頭から黄色い角を生やし、全身に赤いオーラを常に纏わせている。

そして、その手にはエネルギーが変化した炎でできた刀を持っている。

この姿は鬼子の覚醒した姿、鬼神鬼子だ。

鬼神となった鬼子は体力の消耗が大きい。

一刻も早く止める為に、鬼子は刀に力を集める。

驚く六腕鬼を横目に、燃え盛る炎の刃が、一瞬にして数十メートルほどに巨大化した。

「地に還れ!悪鬼ども!!」

鬼子は空中に跳び跳ねて一回転する事で、六腕鬼を含む悪鬼軍団をまとめて切り裂いた!跳び跳ねたので山の木々には掠りもしなかった。

遥か先の空を飛んでいた悪鬼たちは燃えながら次々に落ちていく。遠くから見ればまるで流星のようだった。


「ぎゃあああああ!!」

六腕鬼も、六本の腕をバタつかせながら仰向けに倒れ、しばらく地獄の炎に苦しんだ後、意識を失った。

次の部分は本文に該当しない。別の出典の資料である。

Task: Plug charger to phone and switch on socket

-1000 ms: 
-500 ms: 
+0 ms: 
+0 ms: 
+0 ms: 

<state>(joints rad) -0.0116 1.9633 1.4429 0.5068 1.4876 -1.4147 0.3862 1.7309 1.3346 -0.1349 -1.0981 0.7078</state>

炎は消え、赤い体の随所に真っ黒な焦げ目ができていた。


膝をつく鬼子から抜けていく鬼神の力。まだまだ修行が必要なようだった。

空を見上げると、もう飛んでいる悪鬼は見当たらない。何とか一人で退けたのだ。

森の中で、仰向けに倒れて体を休める。


…と、安心しきっていたその時。



遠くから、爆発音が響いた。

驚いて立ち上がる鬼子。周囲を見渡すが、山には変わった様子がない。

木と木の隙間から遥か先を見通してみると…。


「あれは…」

悪鬼たちが落ちた地点に、桃色の異様な煙があがっていた。落とした悪鬼たち全てを巻き込む程の爆発が。

嫌な予感がして、六腕鬼の方を見た。


「…お前!」

そこに立っていたのは、六腕鬼の脇に腕を通して立っている、道化師の格好をした男だった。またもやリューガの襲撃だ。

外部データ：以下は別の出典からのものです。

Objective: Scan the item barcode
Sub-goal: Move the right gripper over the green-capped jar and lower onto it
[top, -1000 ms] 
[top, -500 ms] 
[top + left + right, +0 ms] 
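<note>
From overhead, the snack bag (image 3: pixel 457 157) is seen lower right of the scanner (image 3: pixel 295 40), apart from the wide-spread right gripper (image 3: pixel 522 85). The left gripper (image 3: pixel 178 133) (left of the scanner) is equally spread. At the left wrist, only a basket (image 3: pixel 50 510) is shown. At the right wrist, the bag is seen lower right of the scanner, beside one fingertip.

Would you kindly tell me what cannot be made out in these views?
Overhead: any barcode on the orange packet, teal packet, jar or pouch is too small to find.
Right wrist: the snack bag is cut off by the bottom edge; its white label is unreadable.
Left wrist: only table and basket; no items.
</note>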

鎌を向ける鬼子。リューガは戦いに来た訳ではないらしく、一切構えない。


ただ、殺しに来てはいるらしい。

「そんな怖い顔すんなよ」

感情のない声と共に左の手の平を六腕鬼に向け、何の術をかけた。

同時に、さっきまで気絶していた六腕鬼が目を覚ます。

「…ん?こ、ここは…ぐあっ!!」

六腕鬼に強烈な痛みが走る。


見ると、リューガの手刀が首に突き刺さっていた。

細い腕に込められた力は、六腕鬼の分厚い首を易々と突き抜け、かすれた声を出させ…。


六腕鬼は動かなくなる。

殺す際に、わざわざ意識を取り戻させたのだ。

あまりの出来事に、鬼子は助ける事ができなかった。

リューガは、血濡れの手刀を見つめながら笑った。

「さあ、俺はもう帰るぜ」

困惑のあまり絶句する鬼子をまた嘲笑いながら、リューガは手を振りながら姿を霧のように消していった。



「リューガ…」

拳を握る鬼子。

新たな墓標が必要なようだった。



全てが、罰悪修羅の思惑通りに動いているとも知らず、鬼子は山を下るのだった。